Koreans in Iran

Total population
- 100 (2025)

Regions with significant populations
- Tehran, Asaluyeh

Languages
- Persian; Korean;

Religion
- Christianity · Buddhism · Other

Related ethnic groups
- Korean diaspora

= Koreans in Iran =

Ethnic group

Koreans in Iran have a history dating back to the 1970s, when South Korean labour migrants began flowing into the country. However, most returned home or moved on to other countries. In 2011, only 405 Koreans lived in the country. By 2025, there were around 100.

==Migration history==
South Korean migration to Iran grew at an average annual rate of 90% between 1971 and 1977, although the total number of migrants from Korea grew only by an annual average of 18% during that same period; South Koreans departing their home country for Iran composed just 0.2% of all officially-registered emigrants in 1971 (roughly 150 individuals), and only 177 individuals in 1974, but 1.8% (2,402 individuals) in 1975 and 3.4% (6,264 individuals) in 1977. The vast majority were male. Hyundai Construction's first project in the entire Middle East was a 1975 contract for the construction of a shipyard for the Iranian Navy near Bandar Abbas, and they and other chaebol quickly expanded their business in the region. Between 1977 and 1979, nearly 300,000 South Korean workers from two dozen companies came to work in the Middle East. The largest proportion of those went to Saudi Arabia, though Iran was also a major destination; at one point, migration to Iran made up 17% of all migration to the region. In total, in the decade following 1975, 25,388 South Koreans went to Iran.

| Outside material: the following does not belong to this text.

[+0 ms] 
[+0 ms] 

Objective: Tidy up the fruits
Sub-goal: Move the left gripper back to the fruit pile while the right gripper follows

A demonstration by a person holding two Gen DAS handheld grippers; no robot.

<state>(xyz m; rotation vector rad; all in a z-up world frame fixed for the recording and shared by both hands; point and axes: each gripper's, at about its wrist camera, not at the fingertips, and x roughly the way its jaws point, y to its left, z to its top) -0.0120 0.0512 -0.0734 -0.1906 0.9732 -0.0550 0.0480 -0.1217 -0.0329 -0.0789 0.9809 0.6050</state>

The 1979 Iranian Revolution would have a negative effect on South Korean business in Iran, as well as proving dangerous for Korean workers in the country; on one occasion, revolutionaries attacked a construction site seeking to drive away "foreign devils"; five workers were killed and twenty others injured in a traffic accident that arose as they fled. The Korean Air Force had to be called in to evacuate Korean nationals. The number of South Koreans going to Iran fell from 7,418 in 1978 to 64 in 1979 and only 30 in 1980, though by 1985 the rate of migration had recovered to almost half of its pre-revolutionary level, with 3,669 migrants. However, due to the economic effects of the revolution and the Iran–Iraq War, as well as South Korea's rising labour costs, the practise of importing labourers from South Korea to work in the Middle East slowly became less widespread during the late 1980s; for example, the proportion of Korean labourers working on construction projects for Hyundai declined from 70% to only 20-30%, with the shortfall being taken up by local labourers instead.

By 2009, only 614 South Korean nationals remained in the country. They consist primarily of government officials, corporate expatriates, and Koreans married to Iranians. By 2011, the number of South Korean nationals or former nationals in the country had shrunk further, to 405 persons. Among them, 42 (3 men, 39 women) had Iranian nationality, 20 were international students, and the remaining 342 had other kinds of visas. Most (315) lived in Tehran, with a smaller concentration of 32 at Asaluyeh.

North Koreans also have a presence in the country, mainly related to their assistance to Iran's nuclear program. According to The Los Angeles Times, there is one hotel in Tehran and another on the Caspian Sea coast set aside for the use of North Korean diplomats.

==Community organisations==
The Korean Association of Iran was set up in 1970. Its president, Jo Seung-mi, graduated from Hanyang University and formerly worked as a ballet dancer. She met her Iranian husband while he was studying at the Seoul Agricultural College (now part of the University of Seoul) as an international student; in 1977, she followed him back to Iran. She was elected to her post in 1997. As of 2006, the association had roughly 300 members.

Iran's sole school for South Korean nationals, the Tehran Korean School (also known as the Korean Embassy School), was established on 30 April 1976; it uses Korean as the primary medium of instruction, with English used for science and computer classes, and Persian offered as a foreign language. As of 2002, it enrolled 29 elementary-school students.